Promises, Commitments, and Resolutions

David R. Smith
4 min readDec 30, 2020

With the new year approaching, many minds are thinking forward about what they’re resolving to do in the upcoming year. It’s a tradition as old as time. People saying they’ll hit the gym, use less social media, go out to the movies more, and so on and so forth. Many of these never hold water, but it is the thought of wanting to improve themselves that counts.

As for myself, I can’t help but look back at the last month. By which I mean the traditional calendar and November, not this March that’s been 300+ days long. It was a joy to dust off this Medium blog and get back to writing, as writing used to be something I enjoyed. And then opportunity called, and it involved a commitment to a month-long assessment for a big paying tech gig in the financial sector. My personal commitment, writing a 1000-word blog post a day for a month, would have to wait. “It’s not like I get paid for those blog posts anyway, right?” I said to myself.

I didn’t get the job, but I never came back here to my little NaBloWriMo project. I was already a day behind when I started, and I was just in the mood to code more giving what I had just gone through. There may have been a bit of subconscious fretting over the fact that I know no one read these before and thus they have no intrinsic value, which is something I mused about before. But at the same time, I’ve always told myself that I hated leaving things unfinished.

That “hating leaving things unfinished” thing I tell myself, thinking about it, is clearly a lie. My Github and Bitbucket accounts are filled with repositories of applications and games that I’ve started and just abandoned. I have half of a first chapter of a silly sci-fi novel sitting in my Google Docs, and no motivation to even get that chapter done. I opted to change majors in college purely because I knew I wasn’t going to be able to finish my original major, and I have neither the money nor desire to try again with what I had started with. And I had attempted a 120-day streaming challenge on my Twitch channel only to abandon it a week in due to just getting depressed over the lack of immediate impact (see musings on unseen content being valueless, linked above). My ability to keep long-term commitments is questionable, at best.
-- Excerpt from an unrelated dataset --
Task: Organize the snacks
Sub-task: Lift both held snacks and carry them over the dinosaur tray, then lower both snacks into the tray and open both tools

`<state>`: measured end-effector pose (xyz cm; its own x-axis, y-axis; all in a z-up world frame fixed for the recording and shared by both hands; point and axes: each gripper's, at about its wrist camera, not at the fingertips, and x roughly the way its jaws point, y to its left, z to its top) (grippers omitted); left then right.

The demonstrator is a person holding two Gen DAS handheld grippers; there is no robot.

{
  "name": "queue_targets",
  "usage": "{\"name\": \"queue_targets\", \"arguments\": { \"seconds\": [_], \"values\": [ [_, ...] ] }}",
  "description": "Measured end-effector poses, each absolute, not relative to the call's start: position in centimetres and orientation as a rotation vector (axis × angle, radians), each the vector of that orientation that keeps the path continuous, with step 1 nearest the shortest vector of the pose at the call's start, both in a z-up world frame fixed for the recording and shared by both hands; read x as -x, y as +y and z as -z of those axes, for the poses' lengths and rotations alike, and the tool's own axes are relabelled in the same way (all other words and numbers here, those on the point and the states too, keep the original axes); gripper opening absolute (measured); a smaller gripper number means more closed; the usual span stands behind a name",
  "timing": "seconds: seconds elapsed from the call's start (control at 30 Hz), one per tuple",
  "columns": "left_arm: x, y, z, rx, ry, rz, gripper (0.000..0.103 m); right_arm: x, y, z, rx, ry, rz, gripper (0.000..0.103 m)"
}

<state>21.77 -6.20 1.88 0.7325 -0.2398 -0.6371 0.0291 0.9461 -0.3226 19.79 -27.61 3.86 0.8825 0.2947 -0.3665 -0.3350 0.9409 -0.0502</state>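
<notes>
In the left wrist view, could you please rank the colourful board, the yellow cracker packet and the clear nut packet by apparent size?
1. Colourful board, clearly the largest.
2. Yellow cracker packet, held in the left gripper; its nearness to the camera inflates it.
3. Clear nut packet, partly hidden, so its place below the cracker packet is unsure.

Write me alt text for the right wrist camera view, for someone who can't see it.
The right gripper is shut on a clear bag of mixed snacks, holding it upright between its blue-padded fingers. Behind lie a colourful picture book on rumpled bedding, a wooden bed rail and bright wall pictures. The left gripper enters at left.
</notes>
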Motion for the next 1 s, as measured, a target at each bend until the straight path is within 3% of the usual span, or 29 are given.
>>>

I was actually musing about my own personal New Year’s resolutions recently, and the idea to try a 366-day streaming challenge surfaced in my head. The fact that my mind went there almost makes me wonder if I am motivated by my own self-loathing, since I had tried and abandoned a smaller version of that already during this long March. Insanity is doing the same thing over and over again and expecting a different result, they say, and for some reason that idea must’ve been born from the insane thought that maybe this time I will actually draw a crowd and not hate myself from the lack of active viewers. It feels like me just perpetuating that lie of “hating leaving things unfinished”, since I have left X-day streaming challenges unfinished.

I still want to get my resolutions down in writing, thus the impetus for this post. And I’ve dawdled on getting to those for 5 paragraphs now, so let’s get into it.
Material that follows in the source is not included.